**Prompt:** Each line from the one containing "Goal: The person" through the final line of the data below must be repeated exactly.

**Data:**
▬▬▬

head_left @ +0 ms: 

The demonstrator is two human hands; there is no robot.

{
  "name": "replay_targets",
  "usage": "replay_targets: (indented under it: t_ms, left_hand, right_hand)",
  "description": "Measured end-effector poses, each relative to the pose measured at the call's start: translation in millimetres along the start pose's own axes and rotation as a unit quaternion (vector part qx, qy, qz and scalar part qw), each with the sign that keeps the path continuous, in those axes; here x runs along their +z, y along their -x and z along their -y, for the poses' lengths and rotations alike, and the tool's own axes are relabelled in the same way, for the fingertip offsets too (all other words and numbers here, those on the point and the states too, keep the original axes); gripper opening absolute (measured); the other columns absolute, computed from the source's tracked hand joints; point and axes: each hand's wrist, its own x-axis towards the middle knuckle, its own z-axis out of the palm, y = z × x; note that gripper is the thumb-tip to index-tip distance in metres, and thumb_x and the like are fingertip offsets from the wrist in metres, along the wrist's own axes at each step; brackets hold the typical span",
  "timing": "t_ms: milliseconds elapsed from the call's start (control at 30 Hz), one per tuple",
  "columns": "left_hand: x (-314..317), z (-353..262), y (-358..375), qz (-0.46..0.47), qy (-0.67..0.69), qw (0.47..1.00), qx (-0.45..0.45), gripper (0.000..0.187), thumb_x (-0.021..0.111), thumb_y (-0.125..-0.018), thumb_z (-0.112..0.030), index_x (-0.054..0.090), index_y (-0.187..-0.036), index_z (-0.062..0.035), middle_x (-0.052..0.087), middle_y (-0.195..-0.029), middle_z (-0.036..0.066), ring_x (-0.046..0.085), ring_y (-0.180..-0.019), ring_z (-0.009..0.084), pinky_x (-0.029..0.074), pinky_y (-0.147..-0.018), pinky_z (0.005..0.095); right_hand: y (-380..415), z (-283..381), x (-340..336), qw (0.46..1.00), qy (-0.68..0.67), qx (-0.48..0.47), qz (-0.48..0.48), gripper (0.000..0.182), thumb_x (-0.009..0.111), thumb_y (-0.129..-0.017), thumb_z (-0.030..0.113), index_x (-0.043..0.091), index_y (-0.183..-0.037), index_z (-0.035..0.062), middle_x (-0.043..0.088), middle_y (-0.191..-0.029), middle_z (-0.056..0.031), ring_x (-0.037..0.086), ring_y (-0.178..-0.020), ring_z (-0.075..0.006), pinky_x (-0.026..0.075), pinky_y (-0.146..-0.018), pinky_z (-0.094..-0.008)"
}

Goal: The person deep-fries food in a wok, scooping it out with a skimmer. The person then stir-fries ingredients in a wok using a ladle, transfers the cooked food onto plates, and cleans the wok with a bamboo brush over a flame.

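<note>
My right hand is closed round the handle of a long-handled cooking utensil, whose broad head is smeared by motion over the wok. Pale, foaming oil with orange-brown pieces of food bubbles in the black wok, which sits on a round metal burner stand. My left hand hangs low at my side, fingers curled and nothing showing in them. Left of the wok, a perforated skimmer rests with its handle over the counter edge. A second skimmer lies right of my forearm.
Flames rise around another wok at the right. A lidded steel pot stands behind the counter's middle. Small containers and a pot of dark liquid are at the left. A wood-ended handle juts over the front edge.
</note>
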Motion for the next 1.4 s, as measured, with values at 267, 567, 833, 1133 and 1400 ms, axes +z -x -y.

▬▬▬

**Task response:**
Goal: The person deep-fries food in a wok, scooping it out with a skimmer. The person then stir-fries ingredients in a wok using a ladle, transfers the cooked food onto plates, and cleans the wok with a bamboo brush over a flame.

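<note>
My right hand is closed round the handle of a long-handled cooking utensil, whose broad head is smeared by motion over the wok. Pale, foaming oil with orange-brown pieces of food bubbles in the black wok, which sits on a round metal burner stand. My left hand hangs low at my side, fingers curled and nothing showing in them. Left of the wok, a perforated skimmer rests with its handle over the counter edge. A second skimmer lies right of my forearm.
Flames rise around another wok at the right. A lidded steel pot stands behind the counter's middle. Small containers and a pot of dark liquid are at the left. A wood-ended handle juts over the front edge.
</note>
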Motion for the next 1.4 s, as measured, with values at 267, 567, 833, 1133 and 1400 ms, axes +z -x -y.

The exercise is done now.